“物質”とは何でしょうか?いきなり曖昧な問から始めましたがよく考えると実は非常に奥の深い問題なのです。定義から考えてみると、物質とは“構造”を持つ実在です。宇宙の始まりとともに生まれた素粒子は大きさ(構造)を持たない最小の構成要素ですが、これらが集まって内部構造を獲得するかどうかで、物質化が可能である世界かが決まります。
そして、この物質化をなし得ているのは所謂“強い相互作用”と呼ばれる普段の生活では触れる機会の無い力です。もちろん、我々の世界では、電磁相互作用や重力相互作用がさらに大きな階層の物質層を作り上げていますが、最初に構造を獲得するのは、この強い相互作用(や核力)が支配する世界なのです。このような物質を日常世界の物質と区別するためにQCD*物質とかバリオン物質、核物質**などと呼びます。これが宇宙で最初にできた物質です。

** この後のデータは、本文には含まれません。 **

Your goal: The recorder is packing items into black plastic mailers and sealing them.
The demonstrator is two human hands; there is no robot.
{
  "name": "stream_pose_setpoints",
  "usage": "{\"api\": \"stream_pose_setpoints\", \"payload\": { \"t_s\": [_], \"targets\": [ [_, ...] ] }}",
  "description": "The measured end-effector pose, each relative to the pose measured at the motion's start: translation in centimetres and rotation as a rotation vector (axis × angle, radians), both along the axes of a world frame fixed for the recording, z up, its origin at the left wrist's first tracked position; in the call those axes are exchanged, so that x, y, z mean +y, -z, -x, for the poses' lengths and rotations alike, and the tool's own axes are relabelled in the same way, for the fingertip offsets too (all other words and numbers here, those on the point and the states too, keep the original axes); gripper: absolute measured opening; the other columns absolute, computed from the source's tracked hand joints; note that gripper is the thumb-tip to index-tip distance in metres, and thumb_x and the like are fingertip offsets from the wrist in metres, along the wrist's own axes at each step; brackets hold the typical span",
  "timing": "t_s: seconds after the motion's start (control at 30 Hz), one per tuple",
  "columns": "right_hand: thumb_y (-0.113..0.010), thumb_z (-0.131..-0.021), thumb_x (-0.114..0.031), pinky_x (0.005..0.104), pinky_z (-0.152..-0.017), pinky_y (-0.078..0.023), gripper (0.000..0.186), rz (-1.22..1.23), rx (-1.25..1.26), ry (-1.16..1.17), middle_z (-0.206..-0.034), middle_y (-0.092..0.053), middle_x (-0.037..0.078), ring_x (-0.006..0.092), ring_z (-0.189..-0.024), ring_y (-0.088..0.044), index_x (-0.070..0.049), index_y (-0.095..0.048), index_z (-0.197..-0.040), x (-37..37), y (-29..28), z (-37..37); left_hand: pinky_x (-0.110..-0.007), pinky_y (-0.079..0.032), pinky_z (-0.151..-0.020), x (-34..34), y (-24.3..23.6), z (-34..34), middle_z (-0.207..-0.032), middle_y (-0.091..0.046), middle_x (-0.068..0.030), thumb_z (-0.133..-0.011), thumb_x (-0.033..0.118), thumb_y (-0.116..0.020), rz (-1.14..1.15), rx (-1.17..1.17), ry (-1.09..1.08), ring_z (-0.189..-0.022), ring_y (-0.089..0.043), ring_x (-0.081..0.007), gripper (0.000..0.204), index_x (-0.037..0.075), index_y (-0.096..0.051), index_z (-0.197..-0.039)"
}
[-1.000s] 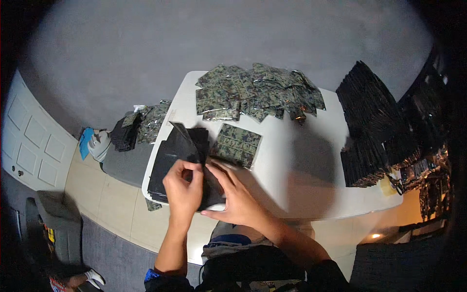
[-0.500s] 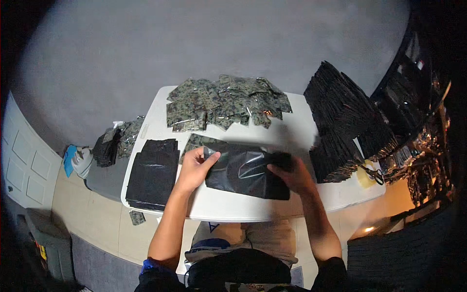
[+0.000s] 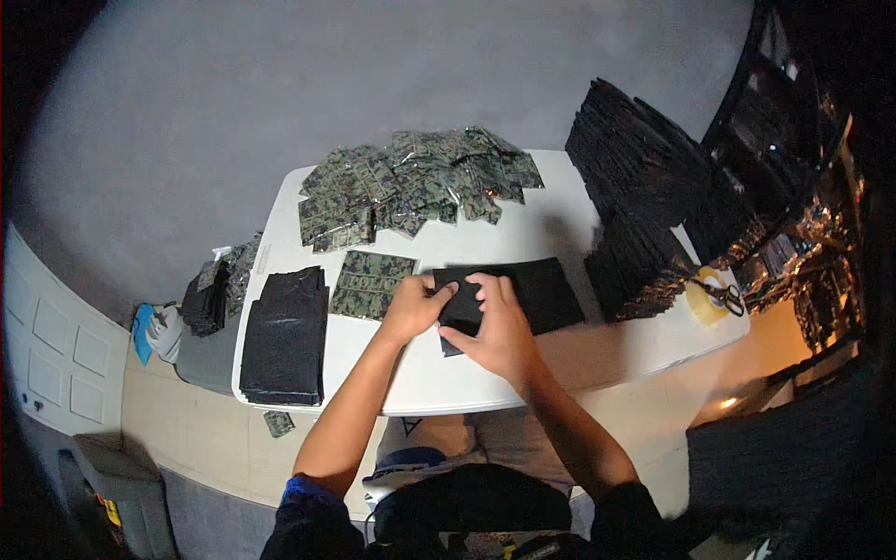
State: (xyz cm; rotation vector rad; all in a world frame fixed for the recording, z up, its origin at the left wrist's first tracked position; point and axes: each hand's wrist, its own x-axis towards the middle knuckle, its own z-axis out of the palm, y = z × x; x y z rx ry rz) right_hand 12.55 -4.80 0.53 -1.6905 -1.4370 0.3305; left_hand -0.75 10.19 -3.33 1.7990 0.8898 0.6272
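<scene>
A flat black plastic bag (image 3: 546, 294) lies on the white table in front of me, its sheet stretching off to the right. My left hand (image 3: 417, 306) pinches its left end between thumb and fingers. Over that same end is my right hand (image 3: 499, 327), its thumb spread away from its bent fingers, touching the bag. Beside my left hand a folded camouflage cloth packet (image 3: 373, 280) rests flat, partly covered by that hand. A neat stack of black bags (image 3: 285, 336) stands at the table's left side.
Clear-wrapped camouflage packets (image 3: 420, 182) are heaped at the table's (image 3: 448, 397) back. Tall piles of black bags (image 3: 644, 187) fill the right side. A tape roll (image 3: 705, 303) and scissors (image 3: 726, 295) lie at the right edge. One packet (image 3: 278, 424) is on the floor.
The black bag has come down flat onto the table and shifted right. My right hand has moved from its right end to its left end, near my left hand. The camouflage packet is more exposed.
</scene>
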Motion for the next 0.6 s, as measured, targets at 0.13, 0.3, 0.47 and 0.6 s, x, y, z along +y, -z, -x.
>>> {"api": "stream_pose_setpoints", "payload": {
  "t_s": [0.13, 0.3, 0.47, 0.6],
  "targets": [
    [-0.097, -0.076, -0.036, 0.0536, -0.091, -0.057, 0.079, 0.066, -0.072, 0.037, -0.118, -0.061, 0.023, 0.046, -0.11, -0.068, -0.003, -0.05, -0.13, 2.2, 1.7, 0.9, -0.031, -0.046, -0.054, 0.0, -0.3, -0.1, -0.067, -0.066, -0.001, -0.11, 0.037, -0.066, 0.291, -0.181, 0.036, -0.058, -0.057, -0.0095, 0.048, 0.0, -0.077, -0.083],
    [-0.097, -0.078, -0.04, 0.0536, -0.082, -0.057, 0.077, 0.071, -0.044, 0.053, -0.103, -0.066, 0.019, 0.0447, -0.096, -0.071, -0.005, -0.049, -0.126, 2.7, 2.5, 0.9, -0.028, -0.043, -0.054, 0.2, -0.7, 0.3, -0.072, -0.062, 0.0001, -0.112, 0.037, -0.061, 0.299, -0.176, 0.034, -0.061, -0.054, -0.0089, 0.048, 0.002, -0.072, -0.081],
    [-0.098, -0.081, -0.028, 0.0342, -0.066, -0.054, 0.051, -0.019, 0.036, -0.058, -0.08, -0.064, 0.008, 0.017, -0.07, -0.063, -0.005, -0.058, -0.104, 2.5, 4.2, -0.7, -0.028, -0.045, -0.048, -0.2, -1.1, 0.4, -0.07, -0.059, -0.001, -0.113, 0.038, -0.06, 0.343, -0.185, 0.061, -0.057, -0.053, -0.0094, 0.052, 0.0, -0.07, -0.078],
    [-0.095, -0.086, -0.021, 0.0307, -0.066, -0.053, 0.039, -0.03, 0.116, -0.135, -0.079, -0.065, 0.004, 0.0109, -0.073, -0.062, -0.004, -0.061, -0.095, 2.1, 4.4, -1.3, -0.028, -0.05, -0.048, 0.0, -0.9, 0.5, -0.068, -0.057, -0.0006, -0.113, 0.039, -0.061, 0.372, -0.191, 0.052, -0.056, -0.052, -0.0097, 0.052, 0.001, -0.068, -0.078]
  ]
}}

*QCD (quantum chromodynamics): 量子色力学と呼ばれる強い相互作用を記述する場の量子論に基づいた理論。
**QCD物質、核物質:クオークから成るハドロン(核子を含む)や核子から成る原子核は物質と言えますが、別の言い方をすると有限量子多体系とも言います。特に原子核やハドロンは無限系と区別される事が多いため、QCD物質、核物質と言ったときは狭義的に無限多体系の場合を指すことが多いです。
我々の暮らす地球上では触れる機会の少ない核物質の世界ですが、実は宇宙の活動に目を向けると、核物質が大きな役割を担っていることがわかります。恒星の核融合反応然り、超新星爆発や中性子星に至るまで、地上では電子に閉じ込められておとなしい原子核達ですが、宇宙では大量に集まって活発に活動を今も続けています。
不思議なことに、宇宙という広大な世界で、フェムトスケールという極小の核子達が集まって自己組織化し、秩序だって様々な形態に変容するシステムを作り上げているわけです。そのシステムの一端で我々という存在を形作る元素も作られました。星々のなかで行われる元素合成があって初めて今の形での生命が存在しえたのです。こうしてみると宇宙における物質創生システムも生命現象の類似性でもって表現できるかもしれません。